Repeat the lines below exactly as written, please, from the line with "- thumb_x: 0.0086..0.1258" to the line with "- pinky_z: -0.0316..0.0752", both lines included, and no others.

##### Records for this task #####

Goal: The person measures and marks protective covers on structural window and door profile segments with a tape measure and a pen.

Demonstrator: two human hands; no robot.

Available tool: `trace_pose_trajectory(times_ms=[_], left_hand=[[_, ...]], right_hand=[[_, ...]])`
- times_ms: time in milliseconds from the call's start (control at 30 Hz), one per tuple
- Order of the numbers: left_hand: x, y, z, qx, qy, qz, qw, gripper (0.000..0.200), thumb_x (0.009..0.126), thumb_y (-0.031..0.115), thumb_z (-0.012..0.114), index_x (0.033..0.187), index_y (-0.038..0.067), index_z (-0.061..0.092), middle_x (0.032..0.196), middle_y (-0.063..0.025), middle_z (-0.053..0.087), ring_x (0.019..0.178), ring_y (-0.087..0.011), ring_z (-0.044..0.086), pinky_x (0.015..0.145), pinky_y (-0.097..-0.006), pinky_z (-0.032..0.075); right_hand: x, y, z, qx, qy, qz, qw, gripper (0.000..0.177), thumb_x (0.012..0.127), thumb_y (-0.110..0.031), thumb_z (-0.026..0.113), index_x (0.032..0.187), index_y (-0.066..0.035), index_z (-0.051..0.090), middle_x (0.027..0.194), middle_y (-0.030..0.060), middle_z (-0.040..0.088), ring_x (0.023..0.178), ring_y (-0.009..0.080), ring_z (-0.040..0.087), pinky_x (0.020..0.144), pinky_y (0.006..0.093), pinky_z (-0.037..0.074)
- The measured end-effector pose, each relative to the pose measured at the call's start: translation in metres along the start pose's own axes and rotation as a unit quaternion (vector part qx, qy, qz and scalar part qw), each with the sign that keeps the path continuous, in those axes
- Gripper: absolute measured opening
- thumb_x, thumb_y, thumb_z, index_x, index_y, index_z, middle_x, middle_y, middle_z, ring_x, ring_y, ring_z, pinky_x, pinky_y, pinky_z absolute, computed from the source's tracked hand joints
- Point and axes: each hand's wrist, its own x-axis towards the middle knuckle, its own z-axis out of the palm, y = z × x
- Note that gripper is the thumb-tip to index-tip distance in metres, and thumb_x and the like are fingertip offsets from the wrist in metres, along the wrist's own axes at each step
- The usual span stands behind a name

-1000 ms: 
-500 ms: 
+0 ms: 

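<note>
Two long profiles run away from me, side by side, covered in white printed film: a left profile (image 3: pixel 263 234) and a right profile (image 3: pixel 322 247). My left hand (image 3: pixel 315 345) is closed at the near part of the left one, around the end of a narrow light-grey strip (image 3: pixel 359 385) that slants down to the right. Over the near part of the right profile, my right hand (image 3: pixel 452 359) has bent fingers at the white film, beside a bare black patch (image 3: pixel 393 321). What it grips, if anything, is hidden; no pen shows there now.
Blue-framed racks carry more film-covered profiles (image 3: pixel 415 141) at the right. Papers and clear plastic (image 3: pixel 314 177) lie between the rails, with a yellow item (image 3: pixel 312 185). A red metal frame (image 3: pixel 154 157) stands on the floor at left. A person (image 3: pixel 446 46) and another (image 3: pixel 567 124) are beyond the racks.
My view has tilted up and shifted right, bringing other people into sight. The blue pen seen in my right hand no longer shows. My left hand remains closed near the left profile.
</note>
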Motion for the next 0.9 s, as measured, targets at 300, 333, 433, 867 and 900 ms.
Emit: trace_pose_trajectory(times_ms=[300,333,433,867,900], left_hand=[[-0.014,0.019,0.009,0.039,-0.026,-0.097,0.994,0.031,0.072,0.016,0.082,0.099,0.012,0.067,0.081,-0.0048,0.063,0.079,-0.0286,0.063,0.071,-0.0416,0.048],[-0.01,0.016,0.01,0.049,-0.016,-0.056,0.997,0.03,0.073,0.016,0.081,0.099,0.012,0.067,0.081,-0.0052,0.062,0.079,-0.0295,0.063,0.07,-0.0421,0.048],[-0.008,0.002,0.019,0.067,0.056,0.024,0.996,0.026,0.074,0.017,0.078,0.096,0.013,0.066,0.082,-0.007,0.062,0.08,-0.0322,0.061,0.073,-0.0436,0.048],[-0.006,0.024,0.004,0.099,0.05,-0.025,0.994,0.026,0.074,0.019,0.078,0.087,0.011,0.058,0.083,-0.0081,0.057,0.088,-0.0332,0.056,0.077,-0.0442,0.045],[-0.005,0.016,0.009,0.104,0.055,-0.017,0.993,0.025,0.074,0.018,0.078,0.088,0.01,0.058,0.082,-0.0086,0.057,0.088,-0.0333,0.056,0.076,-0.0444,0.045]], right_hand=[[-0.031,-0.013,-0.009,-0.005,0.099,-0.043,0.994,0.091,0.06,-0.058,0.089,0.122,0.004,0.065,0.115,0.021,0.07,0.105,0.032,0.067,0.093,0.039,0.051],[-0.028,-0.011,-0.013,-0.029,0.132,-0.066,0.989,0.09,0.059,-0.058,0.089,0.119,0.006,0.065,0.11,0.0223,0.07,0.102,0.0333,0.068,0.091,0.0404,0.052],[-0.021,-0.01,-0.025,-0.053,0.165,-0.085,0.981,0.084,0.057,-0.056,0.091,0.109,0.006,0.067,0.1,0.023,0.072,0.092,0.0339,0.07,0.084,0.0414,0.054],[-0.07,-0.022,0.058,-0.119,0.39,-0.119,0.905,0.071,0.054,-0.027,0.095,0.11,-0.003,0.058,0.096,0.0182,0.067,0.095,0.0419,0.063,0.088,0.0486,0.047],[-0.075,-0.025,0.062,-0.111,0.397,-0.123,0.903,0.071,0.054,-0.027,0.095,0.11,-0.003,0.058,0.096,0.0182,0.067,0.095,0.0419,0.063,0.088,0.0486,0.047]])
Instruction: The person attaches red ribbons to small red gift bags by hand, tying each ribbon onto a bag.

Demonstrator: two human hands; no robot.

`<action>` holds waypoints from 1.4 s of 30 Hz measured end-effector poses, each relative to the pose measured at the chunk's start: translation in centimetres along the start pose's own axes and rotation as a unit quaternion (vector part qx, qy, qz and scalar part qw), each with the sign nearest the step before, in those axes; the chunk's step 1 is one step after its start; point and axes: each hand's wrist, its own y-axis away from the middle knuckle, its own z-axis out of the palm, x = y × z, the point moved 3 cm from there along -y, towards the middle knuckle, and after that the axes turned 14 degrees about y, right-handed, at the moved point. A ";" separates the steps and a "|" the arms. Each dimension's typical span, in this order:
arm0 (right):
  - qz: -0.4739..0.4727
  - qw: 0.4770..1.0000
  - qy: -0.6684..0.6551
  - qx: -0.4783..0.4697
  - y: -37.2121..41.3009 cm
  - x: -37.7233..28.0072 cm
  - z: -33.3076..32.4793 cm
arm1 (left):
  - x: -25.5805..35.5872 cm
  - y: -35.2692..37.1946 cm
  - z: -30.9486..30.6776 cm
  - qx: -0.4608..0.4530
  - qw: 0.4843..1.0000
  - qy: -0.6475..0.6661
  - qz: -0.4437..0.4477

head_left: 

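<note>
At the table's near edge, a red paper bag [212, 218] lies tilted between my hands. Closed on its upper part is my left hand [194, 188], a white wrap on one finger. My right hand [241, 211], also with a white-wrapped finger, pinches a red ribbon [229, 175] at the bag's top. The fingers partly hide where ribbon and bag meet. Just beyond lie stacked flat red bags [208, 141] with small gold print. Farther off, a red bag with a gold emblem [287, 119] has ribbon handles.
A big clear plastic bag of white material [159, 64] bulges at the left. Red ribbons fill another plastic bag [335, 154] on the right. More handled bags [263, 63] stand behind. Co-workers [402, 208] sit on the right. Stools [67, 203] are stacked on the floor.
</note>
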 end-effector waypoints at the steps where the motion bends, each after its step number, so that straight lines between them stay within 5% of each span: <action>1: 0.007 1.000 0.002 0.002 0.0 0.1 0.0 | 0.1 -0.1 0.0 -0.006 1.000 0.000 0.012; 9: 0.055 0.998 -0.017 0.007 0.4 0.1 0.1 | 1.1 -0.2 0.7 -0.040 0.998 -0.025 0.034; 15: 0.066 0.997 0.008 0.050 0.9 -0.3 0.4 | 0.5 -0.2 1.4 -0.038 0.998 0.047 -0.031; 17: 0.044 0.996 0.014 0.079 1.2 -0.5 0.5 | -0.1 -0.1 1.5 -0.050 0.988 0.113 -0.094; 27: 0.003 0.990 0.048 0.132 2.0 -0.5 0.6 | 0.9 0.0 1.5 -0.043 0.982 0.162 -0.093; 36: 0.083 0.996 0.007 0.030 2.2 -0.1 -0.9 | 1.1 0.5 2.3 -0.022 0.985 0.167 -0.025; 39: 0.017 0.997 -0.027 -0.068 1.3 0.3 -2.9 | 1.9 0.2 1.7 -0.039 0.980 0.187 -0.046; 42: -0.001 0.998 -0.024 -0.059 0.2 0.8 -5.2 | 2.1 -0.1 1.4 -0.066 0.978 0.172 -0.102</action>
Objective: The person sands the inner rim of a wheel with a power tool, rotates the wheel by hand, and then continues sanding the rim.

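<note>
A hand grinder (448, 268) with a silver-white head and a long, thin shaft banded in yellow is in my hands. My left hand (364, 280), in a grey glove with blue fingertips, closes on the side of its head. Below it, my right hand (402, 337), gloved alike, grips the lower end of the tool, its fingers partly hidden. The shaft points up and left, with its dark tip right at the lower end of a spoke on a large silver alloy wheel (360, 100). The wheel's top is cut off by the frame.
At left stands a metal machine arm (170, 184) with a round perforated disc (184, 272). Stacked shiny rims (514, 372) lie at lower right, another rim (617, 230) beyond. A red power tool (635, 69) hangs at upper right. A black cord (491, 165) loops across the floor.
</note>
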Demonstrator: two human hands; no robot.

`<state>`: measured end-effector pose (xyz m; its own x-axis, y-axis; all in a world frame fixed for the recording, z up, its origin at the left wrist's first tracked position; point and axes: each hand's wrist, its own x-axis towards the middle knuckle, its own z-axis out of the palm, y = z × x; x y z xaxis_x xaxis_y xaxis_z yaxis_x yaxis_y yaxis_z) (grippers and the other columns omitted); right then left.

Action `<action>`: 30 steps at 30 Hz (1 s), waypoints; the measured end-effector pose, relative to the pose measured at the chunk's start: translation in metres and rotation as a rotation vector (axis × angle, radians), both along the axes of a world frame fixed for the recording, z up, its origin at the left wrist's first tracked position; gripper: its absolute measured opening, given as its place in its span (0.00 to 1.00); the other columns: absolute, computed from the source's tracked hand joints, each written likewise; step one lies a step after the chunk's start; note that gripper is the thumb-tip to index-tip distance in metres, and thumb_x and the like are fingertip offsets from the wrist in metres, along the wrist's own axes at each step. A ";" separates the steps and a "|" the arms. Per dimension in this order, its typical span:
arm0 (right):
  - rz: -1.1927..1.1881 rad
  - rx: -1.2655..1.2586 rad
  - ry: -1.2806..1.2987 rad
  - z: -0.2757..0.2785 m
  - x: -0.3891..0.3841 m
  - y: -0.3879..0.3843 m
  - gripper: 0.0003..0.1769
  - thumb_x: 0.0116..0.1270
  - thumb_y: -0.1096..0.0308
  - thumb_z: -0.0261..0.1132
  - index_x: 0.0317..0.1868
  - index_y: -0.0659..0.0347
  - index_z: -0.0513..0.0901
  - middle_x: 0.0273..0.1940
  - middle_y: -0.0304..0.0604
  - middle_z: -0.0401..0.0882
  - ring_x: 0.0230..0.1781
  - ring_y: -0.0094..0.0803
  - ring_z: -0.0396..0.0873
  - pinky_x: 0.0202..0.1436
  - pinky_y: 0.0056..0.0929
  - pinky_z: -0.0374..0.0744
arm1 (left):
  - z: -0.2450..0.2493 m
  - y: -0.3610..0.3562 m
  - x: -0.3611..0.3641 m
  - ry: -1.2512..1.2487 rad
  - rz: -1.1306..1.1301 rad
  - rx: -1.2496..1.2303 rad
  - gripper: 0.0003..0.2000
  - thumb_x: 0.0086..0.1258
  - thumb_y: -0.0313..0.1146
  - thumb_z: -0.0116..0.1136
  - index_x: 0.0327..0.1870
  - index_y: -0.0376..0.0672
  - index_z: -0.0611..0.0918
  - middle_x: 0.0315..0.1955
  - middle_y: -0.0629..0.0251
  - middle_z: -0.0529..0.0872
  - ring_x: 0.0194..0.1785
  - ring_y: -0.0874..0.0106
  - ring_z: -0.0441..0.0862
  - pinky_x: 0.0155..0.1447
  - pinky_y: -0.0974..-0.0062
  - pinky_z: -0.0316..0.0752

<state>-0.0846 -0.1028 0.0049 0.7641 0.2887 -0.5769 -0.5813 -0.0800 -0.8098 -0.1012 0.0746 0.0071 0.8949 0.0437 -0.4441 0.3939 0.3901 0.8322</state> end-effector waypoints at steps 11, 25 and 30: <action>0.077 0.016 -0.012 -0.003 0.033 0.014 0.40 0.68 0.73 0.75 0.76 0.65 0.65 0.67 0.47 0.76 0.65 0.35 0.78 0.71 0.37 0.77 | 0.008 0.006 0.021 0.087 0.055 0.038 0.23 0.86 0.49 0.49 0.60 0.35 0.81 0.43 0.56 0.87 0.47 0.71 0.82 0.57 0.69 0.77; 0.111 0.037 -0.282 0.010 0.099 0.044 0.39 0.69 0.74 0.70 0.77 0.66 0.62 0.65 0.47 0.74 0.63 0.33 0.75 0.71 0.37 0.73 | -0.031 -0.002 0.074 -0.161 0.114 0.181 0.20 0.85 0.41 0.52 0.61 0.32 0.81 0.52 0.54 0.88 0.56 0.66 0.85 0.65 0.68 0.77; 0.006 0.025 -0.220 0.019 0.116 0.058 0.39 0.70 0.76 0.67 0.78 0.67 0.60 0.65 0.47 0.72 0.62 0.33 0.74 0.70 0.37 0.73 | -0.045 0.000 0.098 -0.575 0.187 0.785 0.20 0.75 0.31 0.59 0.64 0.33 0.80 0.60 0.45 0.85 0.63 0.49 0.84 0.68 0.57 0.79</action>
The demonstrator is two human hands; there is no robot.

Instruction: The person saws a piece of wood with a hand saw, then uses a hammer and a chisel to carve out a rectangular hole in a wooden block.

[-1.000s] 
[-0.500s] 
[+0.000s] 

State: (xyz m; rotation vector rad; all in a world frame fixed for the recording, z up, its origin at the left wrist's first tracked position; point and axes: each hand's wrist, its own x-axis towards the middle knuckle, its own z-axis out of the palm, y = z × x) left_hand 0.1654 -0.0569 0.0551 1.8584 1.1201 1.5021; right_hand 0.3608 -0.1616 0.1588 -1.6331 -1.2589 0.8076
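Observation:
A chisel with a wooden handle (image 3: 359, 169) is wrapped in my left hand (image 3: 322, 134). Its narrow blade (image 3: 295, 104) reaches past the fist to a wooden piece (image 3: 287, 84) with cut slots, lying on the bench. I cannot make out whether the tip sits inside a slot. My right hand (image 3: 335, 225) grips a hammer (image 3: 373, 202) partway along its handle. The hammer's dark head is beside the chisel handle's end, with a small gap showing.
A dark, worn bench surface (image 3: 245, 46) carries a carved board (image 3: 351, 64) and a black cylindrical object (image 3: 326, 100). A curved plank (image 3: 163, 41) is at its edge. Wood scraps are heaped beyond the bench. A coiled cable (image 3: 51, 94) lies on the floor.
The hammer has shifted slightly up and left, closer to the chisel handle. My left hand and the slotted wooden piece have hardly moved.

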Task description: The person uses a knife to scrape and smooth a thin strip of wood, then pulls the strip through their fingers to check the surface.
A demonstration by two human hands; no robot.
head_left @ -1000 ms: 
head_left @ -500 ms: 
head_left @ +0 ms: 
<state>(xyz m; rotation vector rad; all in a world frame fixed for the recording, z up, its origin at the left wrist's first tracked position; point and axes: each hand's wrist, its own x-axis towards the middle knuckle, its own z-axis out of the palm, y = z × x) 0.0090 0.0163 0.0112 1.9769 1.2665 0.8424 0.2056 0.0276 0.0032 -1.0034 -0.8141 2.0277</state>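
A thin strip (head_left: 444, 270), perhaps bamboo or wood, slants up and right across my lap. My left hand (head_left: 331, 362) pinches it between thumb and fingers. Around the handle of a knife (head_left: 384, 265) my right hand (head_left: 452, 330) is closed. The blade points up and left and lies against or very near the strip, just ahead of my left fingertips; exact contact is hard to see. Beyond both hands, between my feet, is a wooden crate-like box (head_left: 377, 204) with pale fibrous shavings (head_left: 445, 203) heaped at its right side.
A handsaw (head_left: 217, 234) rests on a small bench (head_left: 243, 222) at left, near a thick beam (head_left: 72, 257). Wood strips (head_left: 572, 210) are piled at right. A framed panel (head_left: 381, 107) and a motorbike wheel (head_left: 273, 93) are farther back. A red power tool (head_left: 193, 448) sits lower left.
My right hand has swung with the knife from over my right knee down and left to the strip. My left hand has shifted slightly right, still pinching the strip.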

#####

Result:
  - thumb_x: 0.0086..0.1258
  - thumb_y: -0.0313..0.1146
  - thumb_z: -0.0116..0.1136
  - index_x: 0.0327..0.1870
  - index_y: -0.0376..0.0672
  - index_z: -0.0611..0.0918
  - middle_x: 0.0315..0.1955
  - middle_y: -0.0629..0.0251
  - middle_z: -0.0529..0.0872
  - ring_x: 0.0194..0.1785
  - ring_y: -0.0874..0.0106
  - ring_z: -0.0441..0.0862
  - pinky_x: 0.0155..0.1447
  - pinky_y: -0.0974..-0.0062
  - pinky_z: -0.0316..0.0752

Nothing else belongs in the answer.